AEGIS

Mnemom AEGIS — Adaptive Enforcement, Governance & Intelligence Substrate — is the protection layer of Safe House. It screens every agent transaction at four checkpoints (front door, back door, inside.autonomy, inside.integrity), each independently set to one of four enforcement modes (off, observe, nudge, enforce). AEGIS is the cross-tenant defensive network above the per-customer perimeter: per-customer Safe Houses detect on what they can see; AEGIS sees across all of them and feeds signed Managed Rules back to every gateway in the network.

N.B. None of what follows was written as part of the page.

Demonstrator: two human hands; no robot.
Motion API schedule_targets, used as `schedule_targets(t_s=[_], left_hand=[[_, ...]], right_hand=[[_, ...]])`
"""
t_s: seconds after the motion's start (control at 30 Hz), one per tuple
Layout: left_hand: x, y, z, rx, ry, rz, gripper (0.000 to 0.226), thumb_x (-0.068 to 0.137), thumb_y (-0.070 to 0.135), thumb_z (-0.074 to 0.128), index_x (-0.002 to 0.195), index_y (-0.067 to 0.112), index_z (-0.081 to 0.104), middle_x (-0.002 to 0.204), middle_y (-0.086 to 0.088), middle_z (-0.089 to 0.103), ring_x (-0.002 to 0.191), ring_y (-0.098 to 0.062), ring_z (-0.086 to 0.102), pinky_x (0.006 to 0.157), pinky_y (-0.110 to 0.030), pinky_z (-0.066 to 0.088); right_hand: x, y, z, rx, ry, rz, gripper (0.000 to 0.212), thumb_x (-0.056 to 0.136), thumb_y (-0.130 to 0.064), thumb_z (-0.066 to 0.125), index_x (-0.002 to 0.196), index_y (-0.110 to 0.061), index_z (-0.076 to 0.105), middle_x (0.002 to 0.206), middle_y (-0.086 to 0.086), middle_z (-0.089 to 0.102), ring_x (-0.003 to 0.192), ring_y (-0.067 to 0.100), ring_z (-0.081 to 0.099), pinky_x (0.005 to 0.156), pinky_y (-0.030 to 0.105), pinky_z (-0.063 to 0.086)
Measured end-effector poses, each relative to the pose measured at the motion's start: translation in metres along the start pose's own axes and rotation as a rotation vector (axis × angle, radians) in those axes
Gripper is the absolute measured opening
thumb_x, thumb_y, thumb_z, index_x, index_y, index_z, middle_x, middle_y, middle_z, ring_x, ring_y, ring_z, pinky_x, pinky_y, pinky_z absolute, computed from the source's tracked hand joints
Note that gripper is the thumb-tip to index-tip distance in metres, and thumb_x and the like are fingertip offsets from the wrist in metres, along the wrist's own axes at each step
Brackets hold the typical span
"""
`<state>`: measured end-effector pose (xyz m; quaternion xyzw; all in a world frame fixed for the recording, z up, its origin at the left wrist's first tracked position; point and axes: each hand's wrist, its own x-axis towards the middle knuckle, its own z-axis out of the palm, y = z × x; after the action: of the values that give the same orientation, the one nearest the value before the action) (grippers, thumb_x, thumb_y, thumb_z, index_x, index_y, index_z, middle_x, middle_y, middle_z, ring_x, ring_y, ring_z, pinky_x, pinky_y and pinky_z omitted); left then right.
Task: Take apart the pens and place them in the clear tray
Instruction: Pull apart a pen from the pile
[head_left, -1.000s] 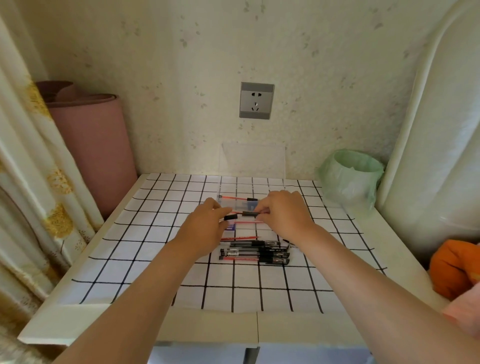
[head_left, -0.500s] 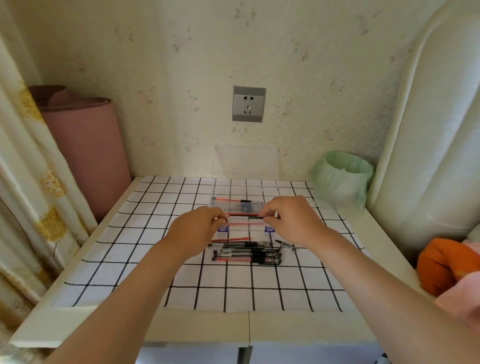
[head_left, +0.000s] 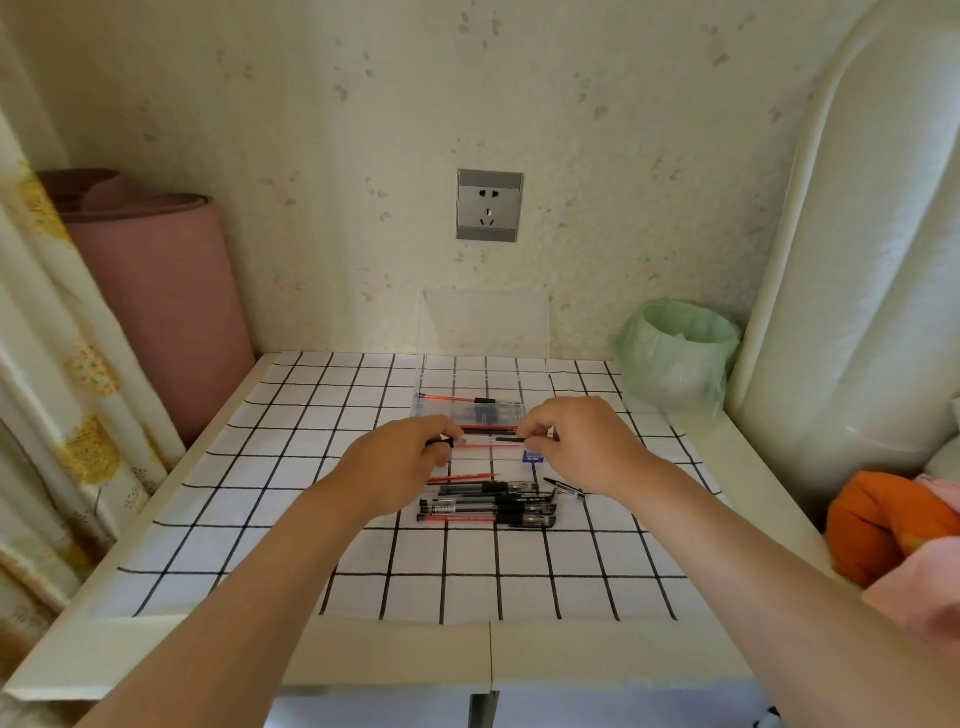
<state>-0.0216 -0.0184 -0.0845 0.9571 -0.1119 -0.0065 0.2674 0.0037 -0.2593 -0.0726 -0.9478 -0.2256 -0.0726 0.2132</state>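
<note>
My left hand (head_left: 400, 462) and my right hand (head_left: 582, 447) each pinch one end of a clear pen with a red refill (head_left: 488, 440), held level just above the table. Right behind it lies the clear tray (head_left: 511, 411) with a red refill and dark pen parts inside. Its open lid (head_left: 483, 322) leans against the wall. Several whole pens (head_left: 488, 506) lie in a bundle in front of my hands. A loose red refill (head_left: 462, 477) lies just behind the bundle, and a black cap (head_left: 563, 488) lies to its right.
The checked cloth (head_left: 395, 566) covers the white table. A green-bagged bin (head_left: 675, 353) stands at the back right, a pink roll (head_left: 156, 291) at the back left. Orange and pink fabric (head_left: 883, 519) lies at the right edge. A small blue item (head_left: 532, 456) peeks out under my right hand.
Both hands stay on the pen in front of the tray. They sit slightly farther apart than a second ago, and the camera has tilted a little.
</note>
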Motion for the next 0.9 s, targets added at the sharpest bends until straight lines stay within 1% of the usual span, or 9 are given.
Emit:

AEGIS learns from three signal sources: a built-in adversarial arena that probes every Safe House around the clock, customer-reported false negatives and false positives, and aggregated cross-tenant patterns the network can see but no individual customer can. When a new detection pattern crosses the promotion bar, AEGIS converts it into an Ed25519-signed Managed Rule and propagates it to every affected customer’s gateway in under thirty seconds at P95. Tier-1 and tier-2 rules require dual-control human review under an append-only audit chain; the entire pipeline is governed by published SLOs and a public STIX 2.1 Indicator-of-Compromise feed. This page is the conceptual entry point. The five-layer architecture is documented in Protection Network; the rule pipeline in Managed Rules; the supply-chain detection dimension in Substrate fingerprint.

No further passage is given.